Zhao Zijin, Xiao Songhua, Yuan Xianrui, Yuan Jian, Zhang Chi, Li Haoyu, Su Jun, Wang Xiangyu, Liu Qing
Department of Neurosurgery, Xiangya Hospital, Central South University, Changsha, Hunan, China.
Institute of Skull Base Surgery and Neuro-oncology at Hunan, Changsha, China.
J Cancer. 2017 Aug 25;8(15):2924-2932. doi: 10.7150/jca.20277. eCollection 2017.
AHNAK is originally identified as a giant protein based on the estimated size of approximately 700 kDa. The aim of this study is to identify the role of AHNAK in the pathogenesis of glioma.
We tested AHNAK mRNA level in a panel of six human glioma cell lines, and in 30 cases of normal brain tissues and 73 cases of glioma tissue samples using a qRT-PCR method. Further, we analyzed the relationship of AHNAK expression with clinicopathological characteristics in glioma patients. Meanwhile, we analyzed the relationship of expression of AHNAK and survival of glioma patients in survival analyses. Then, , we analyzed the biological effects of AHNAK in glioma cell lines (U87 and U251) including proliferation assay, cell transwell assay, and apoptosis. And in vivo, we examined the effects of AHNAK on tumor growth using xenograft model of human glioma cells in nude mice. Then we examined the expression of Ki-67-positive cells in these tumors.

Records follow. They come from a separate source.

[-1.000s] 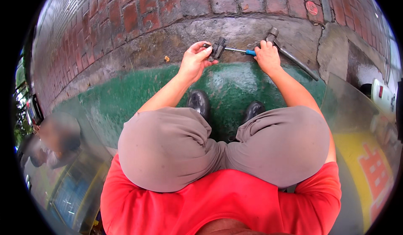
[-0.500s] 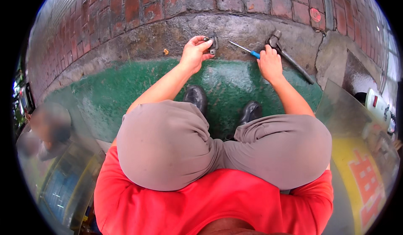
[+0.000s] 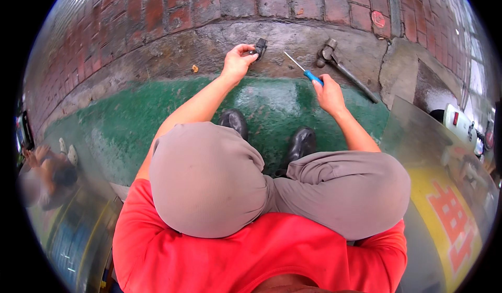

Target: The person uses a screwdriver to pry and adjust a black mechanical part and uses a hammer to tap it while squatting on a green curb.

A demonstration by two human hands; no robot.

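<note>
My left hand (image 3: 237,64) is closed on a small dark metal part (image 3: 260,46), held between thumb and fingers over the wet concrete strip. What the part is, I cannot make out. My right hand (image 3: 329,95) grips the blue handle of a screwdriver (image 3: 312,77). Its thin steel shaft points up and left, the tip apart from the metal part. Just beyond and to the right of that hand, a hammer (image 3: 353,78) with a dark head and a long grey handle lies on the concrete.
Past the concrete strip (image 3: 209,47) lies red brick paving (image 3: 285,1). The floor in front of my black shoes (image 3: 301,140) is painted green (image 3: 178,102). Clear panels stand on both sides, the right panel (image 3: 402,136) with yellow behind it. Another person (image 3: 49,175) is at far left.
My right hand has lifted the screwdriver off the ground by its handle and drawn it nearer, away from the hammer. The metal part in my left hand has been turned.
</note>
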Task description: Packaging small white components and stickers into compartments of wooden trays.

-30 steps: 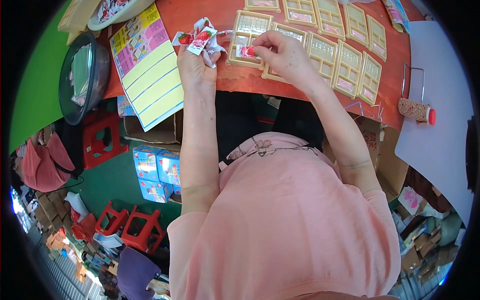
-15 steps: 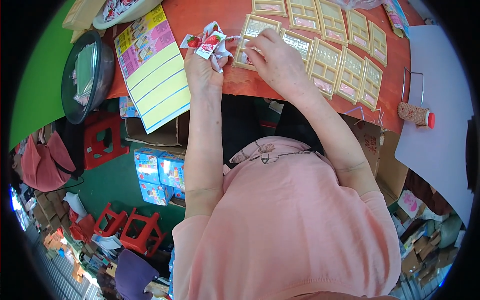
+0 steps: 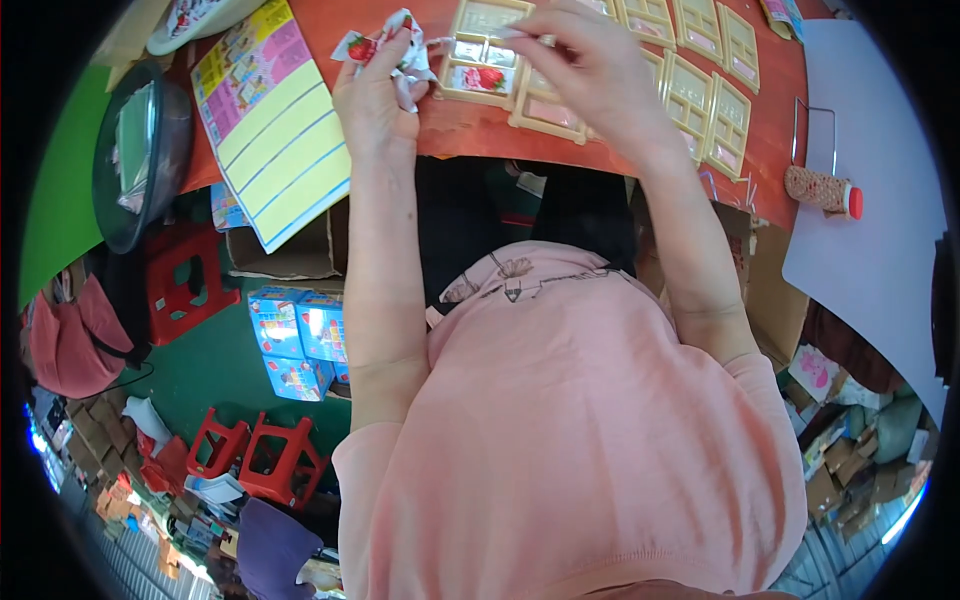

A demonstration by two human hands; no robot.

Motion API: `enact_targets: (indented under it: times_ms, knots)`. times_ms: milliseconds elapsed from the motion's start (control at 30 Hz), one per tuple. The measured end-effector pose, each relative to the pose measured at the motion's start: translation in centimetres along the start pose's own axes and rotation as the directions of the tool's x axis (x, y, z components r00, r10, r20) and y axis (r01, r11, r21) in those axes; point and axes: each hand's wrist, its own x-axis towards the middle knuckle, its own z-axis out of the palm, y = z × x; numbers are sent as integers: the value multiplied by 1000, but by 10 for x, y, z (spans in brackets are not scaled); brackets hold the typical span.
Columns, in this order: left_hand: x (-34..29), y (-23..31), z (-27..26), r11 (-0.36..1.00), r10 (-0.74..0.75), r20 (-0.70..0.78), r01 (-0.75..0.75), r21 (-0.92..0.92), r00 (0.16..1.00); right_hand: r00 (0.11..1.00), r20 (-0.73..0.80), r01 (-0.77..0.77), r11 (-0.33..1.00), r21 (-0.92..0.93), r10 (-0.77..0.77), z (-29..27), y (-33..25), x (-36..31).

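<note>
My left hand (image 3: 375, 100) is closed around a bunch of small white sachets (image 3: 412, 62) printed with red strawberries, held above the table's front part. To its right lies a cream plastic compartment tray (image 3: 447, 75), and a strawberry sachet (image 3: 484, 79) rests in its near compartment. My right hand (image 3: 590, 65) hovers over the neighbouring cream tray (image 3: 548, 112) with its fingers drawn together. Something whitish shows by the fingertips, too blurred to name. That tray's near compartment holds something flat and pale pink; the hand hides its far part.
More cream trays (image 3: 728, 125) stand in rows to the right. A yellow printed sheet (image 3: 280, 165) overhangs the red table (image 3: 455, 130) at left, beside a dark basin (image 3: 178, 130). A bottle in a patterned cover (image 3: 820, 193) lies at right. Red stools (image 3: 280, 455) stand on the floor.
My right hand has moved right, from the first tray to over the second. The first tray's near compartment, partly hidden before, now shows a strawberry sachet. The whole view has shifted slightly.
</note>
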Motion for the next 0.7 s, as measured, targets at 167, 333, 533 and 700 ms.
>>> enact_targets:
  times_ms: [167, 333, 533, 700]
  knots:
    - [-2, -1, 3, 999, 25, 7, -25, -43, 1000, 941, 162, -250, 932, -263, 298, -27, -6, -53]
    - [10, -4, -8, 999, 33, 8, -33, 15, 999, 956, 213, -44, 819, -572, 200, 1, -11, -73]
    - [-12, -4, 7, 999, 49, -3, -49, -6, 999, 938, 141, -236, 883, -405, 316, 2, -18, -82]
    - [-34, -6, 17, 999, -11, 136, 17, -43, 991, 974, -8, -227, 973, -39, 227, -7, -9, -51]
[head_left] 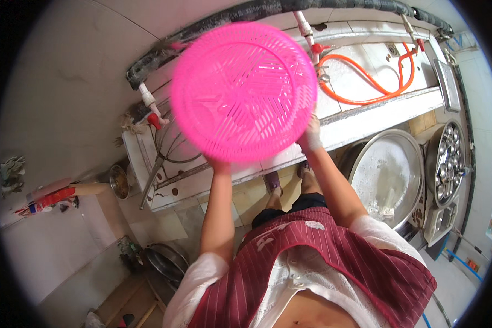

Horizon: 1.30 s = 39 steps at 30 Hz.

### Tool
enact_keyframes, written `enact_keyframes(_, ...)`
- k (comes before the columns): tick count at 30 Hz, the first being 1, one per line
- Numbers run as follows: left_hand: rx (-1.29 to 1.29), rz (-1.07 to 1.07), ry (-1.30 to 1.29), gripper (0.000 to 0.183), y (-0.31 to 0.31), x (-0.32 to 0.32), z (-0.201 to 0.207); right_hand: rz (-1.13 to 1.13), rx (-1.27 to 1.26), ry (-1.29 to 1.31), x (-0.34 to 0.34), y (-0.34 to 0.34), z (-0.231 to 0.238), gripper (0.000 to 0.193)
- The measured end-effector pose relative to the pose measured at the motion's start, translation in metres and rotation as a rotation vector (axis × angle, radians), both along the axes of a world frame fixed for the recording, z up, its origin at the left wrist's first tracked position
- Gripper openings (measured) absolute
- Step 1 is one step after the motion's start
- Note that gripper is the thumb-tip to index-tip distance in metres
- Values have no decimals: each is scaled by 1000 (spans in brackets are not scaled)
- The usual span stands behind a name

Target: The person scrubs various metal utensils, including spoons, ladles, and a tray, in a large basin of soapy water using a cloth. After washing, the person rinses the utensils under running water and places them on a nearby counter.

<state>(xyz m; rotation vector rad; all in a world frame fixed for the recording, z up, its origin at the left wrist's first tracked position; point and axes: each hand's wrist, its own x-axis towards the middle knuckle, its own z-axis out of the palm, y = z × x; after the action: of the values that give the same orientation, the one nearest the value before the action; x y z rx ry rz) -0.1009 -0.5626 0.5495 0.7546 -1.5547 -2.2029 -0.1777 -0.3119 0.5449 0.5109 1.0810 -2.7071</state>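
Observation:
A large round pink plastic basket [243,93] with slotted patterning is held up in front of me over the tiled sink. My left hand [218,163] grips its lower rim, with the fingers hidden behind the pink plastic. At the basket's lower right edge, my right hand [310,135] holds the rim, and most of its fingers are out of sight too. The basket hides part of the sink and wall behind it. Its edges look slightly blurred.
Orange hose [361,101] loops in the right sink basin. Red-handled taps [154,120] come off a dark pipe [268,7] along the wall. To my right stand a big metal basin [388,177] of foamy water and a tray of metal bowls [448,164]. Dark pans [167,262] lie lower left.

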Motion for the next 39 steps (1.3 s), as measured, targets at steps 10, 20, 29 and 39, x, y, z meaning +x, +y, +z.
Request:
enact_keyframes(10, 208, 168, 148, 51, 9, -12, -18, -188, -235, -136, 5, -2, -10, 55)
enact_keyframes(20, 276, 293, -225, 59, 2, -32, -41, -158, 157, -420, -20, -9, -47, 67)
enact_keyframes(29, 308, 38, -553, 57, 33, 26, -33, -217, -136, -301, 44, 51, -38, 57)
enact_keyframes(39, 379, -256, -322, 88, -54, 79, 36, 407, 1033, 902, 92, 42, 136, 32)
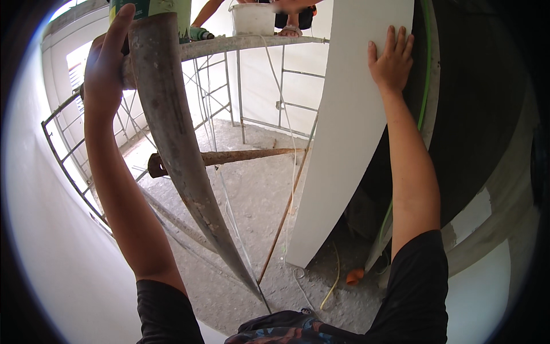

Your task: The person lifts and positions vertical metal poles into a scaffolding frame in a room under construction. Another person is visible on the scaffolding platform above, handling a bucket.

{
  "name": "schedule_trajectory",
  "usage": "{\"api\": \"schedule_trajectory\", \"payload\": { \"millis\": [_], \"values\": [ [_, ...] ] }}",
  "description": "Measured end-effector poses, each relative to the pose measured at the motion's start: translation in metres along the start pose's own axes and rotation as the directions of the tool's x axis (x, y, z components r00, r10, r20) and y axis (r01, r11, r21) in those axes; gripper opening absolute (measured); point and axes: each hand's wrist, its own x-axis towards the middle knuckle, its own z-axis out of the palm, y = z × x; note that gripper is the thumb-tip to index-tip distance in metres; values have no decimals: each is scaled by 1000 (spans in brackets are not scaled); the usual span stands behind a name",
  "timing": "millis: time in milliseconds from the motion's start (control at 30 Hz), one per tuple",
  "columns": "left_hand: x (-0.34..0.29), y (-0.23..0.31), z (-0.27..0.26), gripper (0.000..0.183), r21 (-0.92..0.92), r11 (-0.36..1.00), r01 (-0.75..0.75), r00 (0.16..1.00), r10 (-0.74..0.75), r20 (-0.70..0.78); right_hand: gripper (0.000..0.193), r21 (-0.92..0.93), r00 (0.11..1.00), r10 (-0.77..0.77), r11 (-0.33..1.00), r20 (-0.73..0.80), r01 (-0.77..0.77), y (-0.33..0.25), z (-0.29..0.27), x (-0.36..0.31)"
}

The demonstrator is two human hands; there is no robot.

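A long grey board (pixel 172 114) rises before the person; the left hand (pixel 106 74) is at its upper left edge, its grip too hidden to tell. Right of the board, the right hand (pixel 392 63) lies open and flat on a white pillar (pixel 349 114). A rough concrete floor (pixel 258 192) spreads below the board, and a rusty pipe (pixel 240 156) passes behind it. By the board's top are a green tub (pixel 153 7) and, further right, a white bucket (pixel 252 21), contents of both unseen.
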Motion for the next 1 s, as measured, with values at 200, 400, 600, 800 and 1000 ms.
{"api": "schedule_trajectory", "payload": {
  "millis": [200, 400, 600, 800, 1000],
  "values": [
    [7, 23, -6, 57, -83, 996, -6, 999, 9, 36, 66, -1, 1000, 11, 1000, 16, -11, 0, 2, 0],
    [12, 39, -6, 58, -88, 996, 27, 999, -23, 44, 67, -2, 1000, 6, 1000, 7, -6, 1, 3, 0],
    [8, 15, 3, 60, -366, 920, 137, 986, -94, 134, 67, -6, 1000, 12, 1000, 16, -12, -1, 0, 0],
    [11, 35, -2, 63, -233, 962, 144, 988, -125, 94, 68, 13, 999, 24, 1000, 22, -25, -1, 1, 0],
    [13, 37, 2, 59, 64, 990, -124, 990, 128, -59, 68, 2, 1000, 13, 1000, 25, -13, -1, 1, -1]
  ]
}}
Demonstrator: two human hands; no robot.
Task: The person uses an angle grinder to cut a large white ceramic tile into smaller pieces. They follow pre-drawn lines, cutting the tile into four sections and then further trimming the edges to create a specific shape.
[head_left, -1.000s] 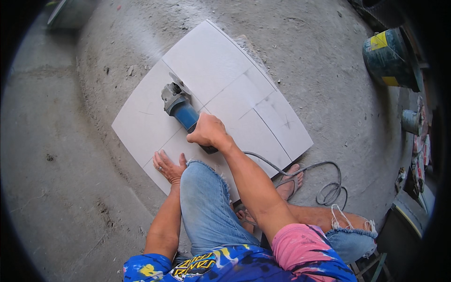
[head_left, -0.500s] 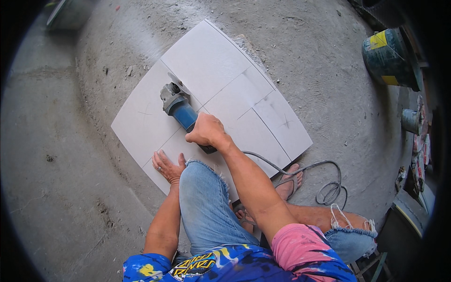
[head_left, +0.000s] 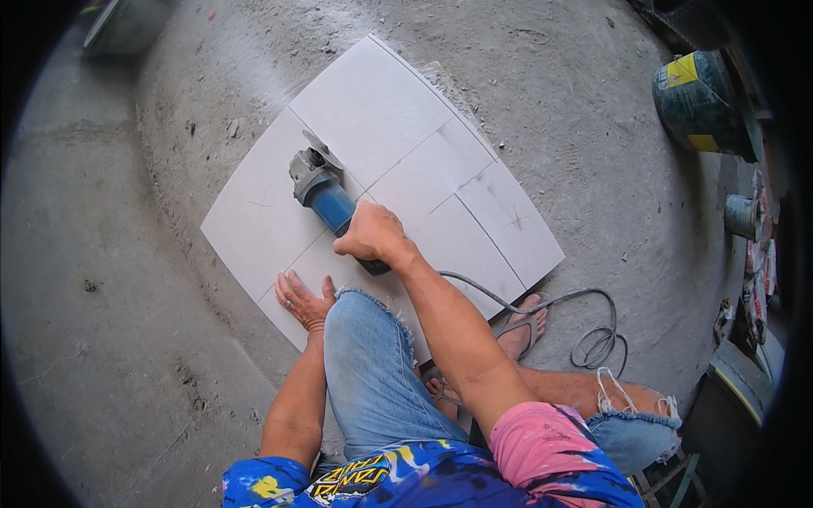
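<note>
A large pale tile (head_left: pixel 423 182) lies on the ground in front of me, marked with dark straight lines and two small crosses. My right hand (head_left: pixel 373 233) is wrapped round the body of a blue angle grinder (head_left: pixel 330 203). Its grey head points to the far left, and its thin disc (head_left: pixel 323 151) stands on edge at a line across the tile. My left hand (head_left: pixel 301 300) lies flat near the tile's lower left edge, fingers spread, beside my bent knee. The grinder's rear end is partly hidden under my right hand and wrist.
A grey power cord (head_left: pixel 584 292) runs from the grinder to the right and coils on the dusty concrete floor (head_left: pixel 102 339) beside my sandalled foot (head_left: pixel 522 328). A dark bucket (head_left: pixel 701 106) and a smaller pail (head_left: pixel 742 218) stand at the right. Another container (head_left: pixel 127 25) sits far left.
</note>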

We found that the mRNA levels of AHNAK were down-regulated in 4 of 6 human glioma cell lines, especially in U87 and U251 cell lines. Meanwhile, in glioma patients, a negative correlation was found between the expression of AHNAK and the glioma histopathology. And a low expression of AHNAK was a significant and independent prognostic factor for poor survival of glioma patients. Through over expression of AHNAK in both of U87 and U251, we demonstrated that overexpression of AHNAK could inhibit glioma cell proliferation and invasion, induce apoptosis, and inhibit in vivo glioma tumor growth and ki-67 expression.
The AHNAK acts as a potential tumor suppressor. Our study provides a preclinical basis for developing AHNAK as a reliable clinical prognostic indicator for glioma patients, and a new biomarker for treatment response, and a potentially therapeutic target in glioma management options.
AHNAK最初是作为一种巨型蛋白被鉴定出来的,估计大小约为700 kDa。本研究的目的是确定AHNAK在胶质瘤发病机制中的作用。
我们使用qRT-PCR方法检测了6种人类胶质瘤细胞系、30例正常脑组织和73例胶质瘤组织样本中的AHNAK mRNA水平。此外,我们分析了AHNAK表达与胶质瘤患者临床病理特征之间的关系。同时,在生存分析中,我们分析了AHNAK表达与胶质瘤患者生存之间的关系。然后,我们分析了AHNAK在胶质瘤细胞系(U87和U251)中的生物学效应,包括增殖测定、细胞Transwell测定和凋亡分析。在体内,我们使用人胶质瘤细胞裸鼠异种移植模型研究了AHNAK对肿瘤生长的影响。然后我们检测了这些肿瘤中Ki-67阳性细胞的表达。
我们发现6种人类胶质瘤细胞系中有4种的AHNAK mRNA水平下调,尤其是在U87和U251细胞系中。同时,在胶质瘤患者中,发现AHNAK表达与胶质瘤组织病理学之间呈负相关。AHNAK低表达是胶质瘤患者生存不良的一个显著且独立的预后因素。通过在U87和U251中过表达AHNAK,我们证明AHNAK过表达可抑制胶质瘤细胞增殖和侵袭,诱导凋亡,并抑制体内胶质瘤肿瘤生长和Ki-67表达。
AHNAK作为一种潜在的肿瘤抑制因子。我们的研究为将AHNAK开发为胶质瘤患者可靠的临床预后指标、治疗反应的新生物标志物以及胶质瘤治疗选择中的潜在治疗靶点提供了临床前依据。